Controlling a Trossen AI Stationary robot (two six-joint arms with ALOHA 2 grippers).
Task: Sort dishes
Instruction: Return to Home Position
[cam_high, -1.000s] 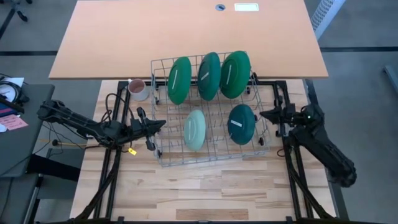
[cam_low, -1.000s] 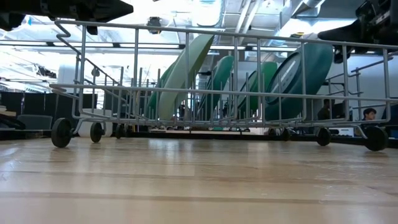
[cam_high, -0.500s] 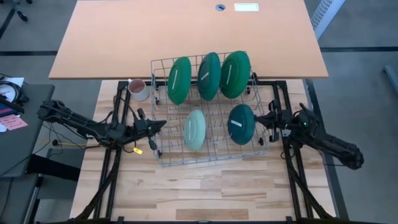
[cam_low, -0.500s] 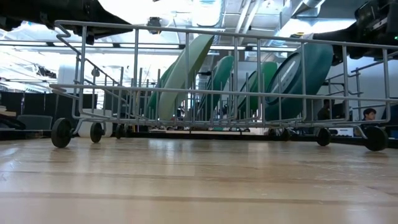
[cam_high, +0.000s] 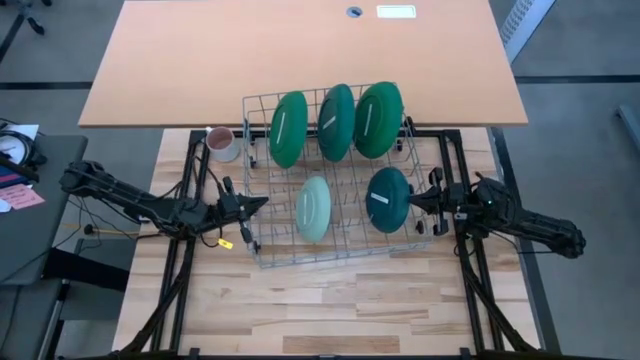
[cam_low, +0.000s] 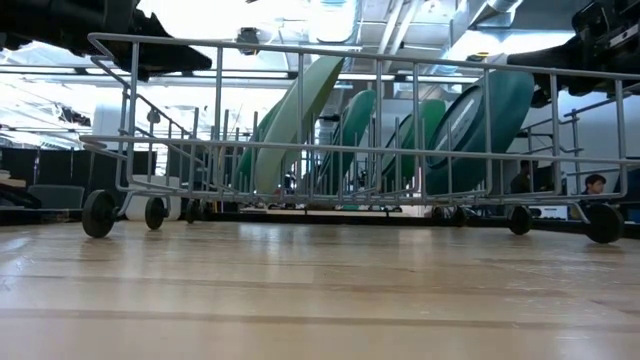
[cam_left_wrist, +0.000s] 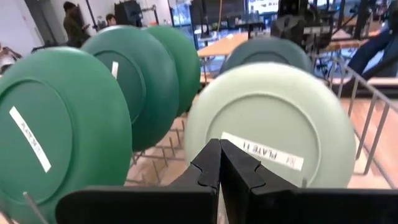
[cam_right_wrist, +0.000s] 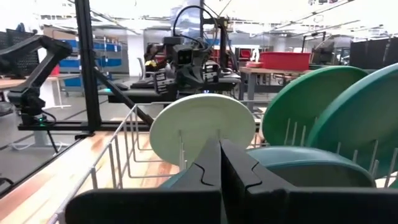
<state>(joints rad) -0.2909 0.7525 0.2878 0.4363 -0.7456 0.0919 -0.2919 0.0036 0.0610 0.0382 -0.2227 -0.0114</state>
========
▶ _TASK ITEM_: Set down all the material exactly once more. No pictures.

▶ _ANSWER AREA_:
Controlling a Trossen AI Stationary robot (two six-joint arms with ALOHA 2 grippers).
Task: Sort dishes
Instruction: Return to Home Position
[cam_high, -1.000s] 
[cam_low, -1.000s] 
[cam_high, -0.500s] 
[cam_low, -0.500s] 
[cam_high, +0.000s] 
[cam_low, +0.000s] 
[cam_left_wrist, +0.000s] 
[cam_right_wrist, +0.000s] 
<state>(joints rad) -0.2909 0.7525 0.2878 0.4363 -0.7456 0.0919 -0.2919 0.0036 0.0610 0.0382 -0.2227 -0.0114</state>

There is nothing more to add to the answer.